Detection of IS481 within the pertactin gene of Bordetella pertussis

B. pertussis is the causative agent of whooping cough, which has re-emerged as a public health threat despite broad vaccine coverage. The re-emergence of this pathogen has been correlated with the transition from the use of whole-cell pertussis vaccines to acellular component vaccines (Bart ; Melvin ) which usually contain up to 5 purified B. pertussis antigens, namely the pertussis toxin, (PT), Filamentous Hemagglutinin (FHA), Pertactin (PRN), and Fimbriae (FIM2 and FIM3) (Dewan ). Among these, pertactin, a highly immunogenic outer membrane protein that promotes adhesion to tracheal epithelial cells (Inatsuka ), has been implicated in vaccine-driven evolution presenting diverse types of knock-out mutations in circulating strains. One of the most common mutations is the insertion of IS481 within its coding sequence, presenting at least three different locations (Pawloski ). We used the IS481-interrupted prn sequences KF804023.1, KC445198.1, and KC445197.1 to look for representative genomes at the NCBI Assembly database. Three representative genomes (Supplementary Table S1.) corresponding to B. pertussis strains I127, J412, and J299 were analyzed with ISCompare using B. pertussis Tohama I as reference. ISCompare correctly identified an IS481 insertion within the pertactin gene in B. pertussis strains J299 and J412, and the IS481 insertion at the 3’- end of strain I127 pertactin gene (Figure 4B.). In addition, 7 shared DLISs were found in all the genomes (Figure 4A. Black circles and triangles; Supplementary Table S9). After a manual verification using the graphic report, 31 and 42 DLISs were found for I127 and J299/J412, respectively (Figure 4, gray circles and triangles), mainly involving cases on which two consecutive IS481 were detected in one genome, while only one was found in the other. Genomic distribution of DLISs in Bordetella pertussis strains with an IS481 insertion within the pertactin gene. (A) Circos plot showing the genomic location of DLISs in B. pertussis. B. pertussis TOHAMA I was used as reference and compared to strains I127, J299, and J412. (B) Adaptation of ISCompare graphic report showing the IS481 insertion within the pertactin gene. Light-gray triangles and circles: DLISs identified by manually analyzing the VD category. Black circles and triangles: DLIS category. Circles: DLISs detected in the query genome. Triangles: DLISs detected in the reference genome.

Comparison with ISseeker

Although there are several tools for the comparison of insertion sites between bacterial strains, most of them are based on the soft mapping of short reads from whole genome shotgun sequencing experiments to a reference genome (Breseq, Barrick ; Transposon Insertion Finder, Nakagome ; ISMapper, Hawkey ; and panISa, Treepong ). The only one with features similar to those of ISCompare is ISSeeker (Adams ). To compare the performance of ISCompare with ISseeker we analyzed the location of the ISRm2011-2 on E. meliloti GR4 and 1021 using both programs (Figure 5; Supplementary Table S7).
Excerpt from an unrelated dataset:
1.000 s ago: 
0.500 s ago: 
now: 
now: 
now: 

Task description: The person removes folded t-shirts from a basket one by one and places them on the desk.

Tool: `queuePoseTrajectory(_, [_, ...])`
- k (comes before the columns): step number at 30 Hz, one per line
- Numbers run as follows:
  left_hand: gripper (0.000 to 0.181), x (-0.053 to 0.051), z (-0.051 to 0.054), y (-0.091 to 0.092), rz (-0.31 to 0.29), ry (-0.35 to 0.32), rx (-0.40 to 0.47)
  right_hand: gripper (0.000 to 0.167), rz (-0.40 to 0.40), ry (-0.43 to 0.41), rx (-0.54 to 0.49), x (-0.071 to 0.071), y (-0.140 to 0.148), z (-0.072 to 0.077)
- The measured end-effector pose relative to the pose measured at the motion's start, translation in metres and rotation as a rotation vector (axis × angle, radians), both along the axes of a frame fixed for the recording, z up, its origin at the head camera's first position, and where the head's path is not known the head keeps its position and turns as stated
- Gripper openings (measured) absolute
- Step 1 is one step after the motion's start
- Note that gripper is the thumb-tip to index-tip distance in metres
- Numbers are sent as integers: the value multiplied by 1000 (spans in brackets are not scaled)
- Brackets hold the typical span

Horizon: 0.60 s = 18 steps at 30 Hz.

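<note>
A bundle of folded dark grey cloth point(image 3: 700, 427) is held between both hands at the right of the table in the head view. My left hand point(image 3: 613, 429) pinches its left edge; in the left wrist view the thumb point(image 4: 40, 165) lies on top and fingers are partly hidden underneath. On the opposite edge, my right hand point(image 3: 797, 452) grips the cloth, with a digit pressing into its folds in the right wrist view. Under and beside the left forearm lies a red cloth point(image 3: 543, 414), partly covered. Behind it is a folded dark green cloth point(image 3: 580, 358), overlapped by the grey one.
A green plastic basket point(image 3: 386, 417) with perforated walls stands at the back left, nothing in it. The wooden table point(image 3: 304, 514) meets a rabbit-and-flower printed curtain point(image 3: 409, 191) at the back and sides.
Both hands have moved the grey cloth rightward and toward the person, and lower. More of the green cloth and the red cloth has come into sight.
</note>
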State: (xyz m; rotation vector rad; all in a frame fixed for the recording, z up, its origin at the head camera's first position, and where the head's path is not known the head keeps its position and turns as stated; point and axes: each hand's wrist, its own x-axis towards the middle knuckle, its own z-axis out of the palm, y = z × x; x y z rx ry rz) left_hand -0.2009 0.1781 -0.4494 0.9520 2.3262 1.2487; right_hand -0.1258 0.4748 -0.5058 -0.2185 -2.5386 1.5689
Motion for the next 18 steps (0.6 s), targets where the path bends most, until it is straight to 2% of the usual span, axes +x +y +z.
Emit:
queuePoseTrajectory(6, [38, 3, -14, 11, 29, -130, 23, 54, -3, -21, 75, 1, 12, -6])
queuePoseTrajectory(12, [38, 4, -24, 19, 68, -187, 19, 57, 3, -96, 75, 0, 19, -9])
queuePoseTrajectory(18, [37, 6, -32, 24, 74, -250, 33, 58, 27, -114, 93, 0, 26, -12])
ISseeker outputs a table with the mapping coordinates of left and right query IS flanks relative to the reference genome. In addition, it attempts to find mates by comparing the mapping coordinates of all the flanks. Thus, for the analysis of ISSeeker results, we considered as DLISs those ISs which flanks were correctly mapped and mated. All the reported flanks and ISs were manually analyzed to define whether they were DLISs or not. Our program performed similarly to ISSeeker (Figure 5A), both correctly detecting 8 DLISs, and several ISs located in a different genomic context. However, ISSeeker reported ISs which were discarded by ISCompare because they contained flanks that produced blastn matches with multiple genomic regions, and in most cases corresponded to false positives. In addition, ISSeeker failed to detect ltrA related DLISs (15 ISs) which were detected by ISCompare using the shift option (Figure 5A, gray bars).

Figure 5

Performance of ISCompare in comparison with ISSeeker. ISCompare was compared with ISSeeker using selected ISs from E. meliloti and P. aeruginosa strains. (A) Number of DLIS, VD and FP reports for P. aeruginosa and E. meliloti strains. (B) Total number of DLIS, VD and FP reports. (C) Total number of DLIS, VD and FP reports discriminated by species. VD: Total identified DLISs, including those that were identified manually. FP: false positives. DLIS: Differentially located IS reports. In the case of ISSeeker, only ISs with assigned mates were considered as DLISs. Black: ISCompare; gray: ISCompare with -S 5000 option; light gray: ISSeeker. We also tested both programs for the identification of DLISs in the case of draft genomes. We tried to run ISSeeker for the comparison of E. meliloti USDA1022 (157 scaffolds) with E. meliloti 1021. In that case, an error occurred and ISSeeker code had to be modified (ContigBlastHit.pm; Supplemental File S1) to include ISs found on scaffold ends. The results were fairly comparable for both programs (14 DLISs were found), with ISCompare producing fewer false positives (Figure 5A; Supplementary Table S7). When we run the same comparison in the shift mode, a total of 14 (3 new) DLISs were found, but three of the previously found DLISs were missing (Supplementary Table S7). We also tested ISSeeker with the P. aeruginosa dataset. In that case, the performance of ISCompare was better than that of ISSeeker, and less false positives were produced (Figure 5, A and C; Supplementary Table S8). From these results we can conclude that ISCompare performed better than ISSeeker (Figure 5B.), achieving slightly better sensitivity and precision. Finally, we compared the performance of ISSeeker and ISCompare (Table 2). As the results show, although ISSeeker is faster and uses less memory and CPU, the resources used by ISCompare are also low, and less time is required to analyze the results. In addition, ISCompare can search for thousands of ISs simultaneously, requiring in the case of all the ISs from ISFinder (ca. 6000 ISs) only 0.04 seconds per IS.

Table 2

ISCompare and ISSeeker benchmark results

			Time (seconds)	Time (seconds)/IS	%CPU	RAM (MB)
E. meliloti 1021 vs E. meliloti GR4	ISRm2011-2	ISseeker	4.67 (±0.09)	—	98.75 (±0.79)	59.25 (±0.03)
	ISRm2011-2	ISCompare	51.61 (±0.66)	—	106.90 (±0.74)	198.33 (±0.22)
	IS database from ISFinder	ISCompare	253.49 (±8.21)	ca. 0.04	137.10 (±1.37)	198.86 (±0.39)
P. aeruginosa PAO1 vs. P. aeruginosa CMC-115	ISPa11	ISseeker	3.59 (±0.22)	—	98.50 (±0.62)	72.54 (±0.02)
	ISPa11	ISCompare	37.30 (±0.46)	—	109.60 (±0.70)	210.67 (±0.28)
	IS database from ISFinder	ISCompare	240.72 (±12.06)	ca. 0.04	163.10 (±1.60)	210.78 (±0.26)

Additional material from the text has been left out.